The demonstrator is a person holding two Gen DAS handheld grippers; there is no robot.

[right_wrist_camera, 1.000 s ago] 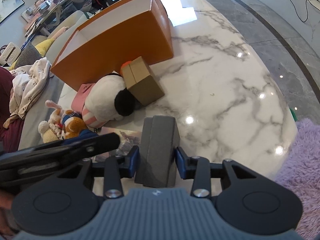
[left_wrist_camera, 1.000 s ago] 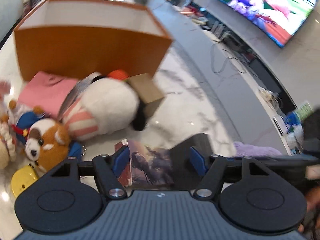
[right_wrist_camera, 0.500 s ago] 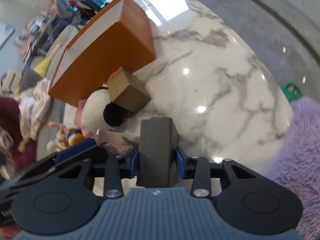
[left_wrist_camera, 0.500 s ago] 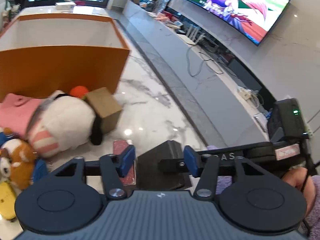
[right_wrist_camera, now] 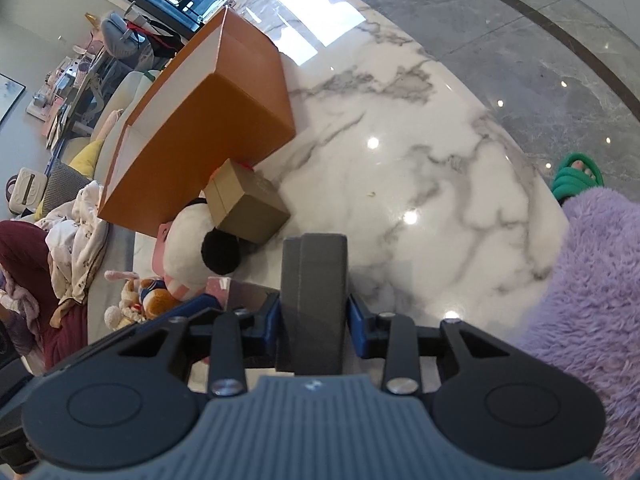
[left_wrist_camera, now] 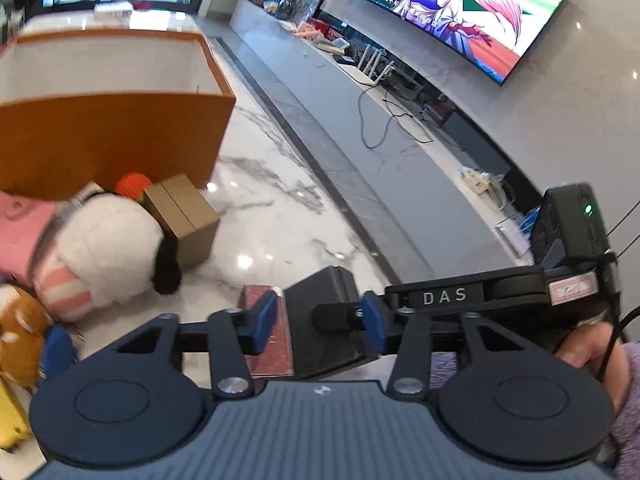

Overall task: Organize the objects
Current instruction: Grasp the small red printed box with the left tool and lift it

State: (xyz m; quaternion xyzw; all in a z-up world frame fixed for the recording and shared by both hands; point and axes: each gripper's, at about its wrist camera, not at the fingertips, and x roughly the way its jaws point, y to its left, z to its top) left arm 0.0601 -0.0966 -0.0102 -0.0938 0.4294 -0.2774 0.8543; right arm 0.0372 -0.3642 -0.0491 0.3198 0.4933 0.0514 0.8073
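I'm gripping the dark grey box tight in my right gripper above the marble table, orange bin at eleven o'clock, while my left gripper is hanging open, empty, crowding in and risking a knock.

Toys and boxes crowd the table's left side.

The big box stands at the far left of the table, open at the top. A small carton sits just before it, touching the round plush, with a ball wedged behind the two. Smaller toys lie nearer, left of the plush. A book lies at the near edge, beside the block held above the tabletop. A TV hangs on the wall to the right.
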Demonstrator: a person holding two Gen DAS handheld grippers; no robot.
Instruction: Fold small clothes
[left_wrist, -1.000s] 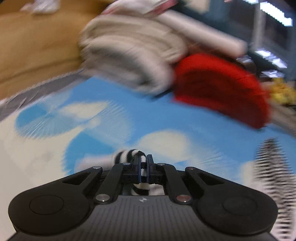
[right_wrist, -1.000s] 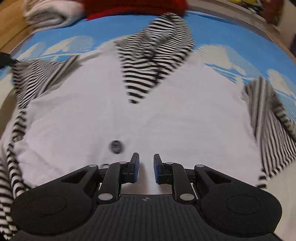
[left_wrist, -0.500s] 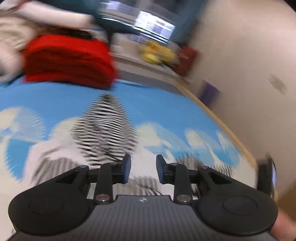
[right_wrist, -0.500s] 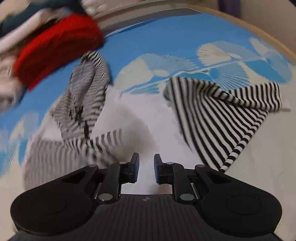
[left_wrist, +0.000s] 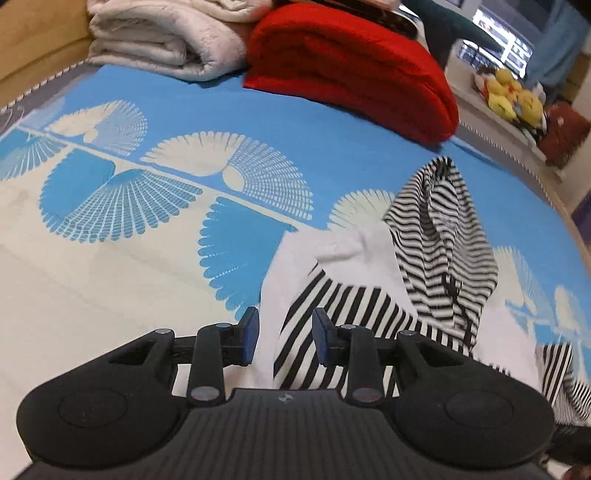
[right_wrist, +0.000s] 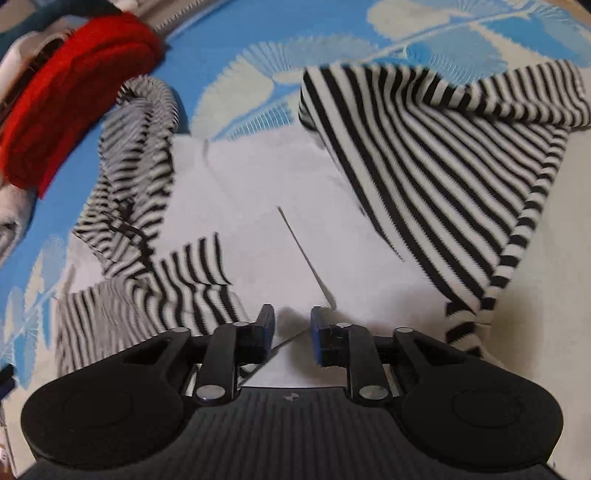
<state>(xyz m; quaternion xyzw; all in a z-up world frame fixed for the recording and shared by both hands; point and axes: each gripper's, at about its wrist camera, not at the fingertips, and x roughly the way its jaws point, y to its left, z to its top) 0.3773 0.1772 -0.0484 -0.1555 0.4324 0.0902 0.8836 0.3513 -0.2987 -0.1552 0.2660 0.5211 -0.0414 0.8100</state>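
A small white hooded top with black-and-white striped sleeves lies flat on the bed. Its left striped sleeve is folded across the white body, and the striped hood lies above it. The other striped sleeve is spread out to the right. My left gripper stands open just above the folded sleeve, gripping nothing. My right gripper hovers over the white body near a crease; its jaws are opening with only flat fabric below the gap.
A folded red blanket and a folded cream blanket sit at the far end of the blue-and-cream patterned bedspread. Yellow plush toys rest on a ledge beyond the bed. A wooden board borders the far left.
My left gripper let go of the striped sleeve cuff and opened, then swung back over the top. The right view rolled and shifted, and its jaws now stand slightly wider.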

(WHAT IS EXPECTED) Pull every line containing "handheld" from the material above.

(ANSWER SECTION)
The demonstrator is a person holding two Gen DAS handheld grippers; there is no robot.
Demonstrator: a person holding two Gen DAS handheld grippers; no robot.

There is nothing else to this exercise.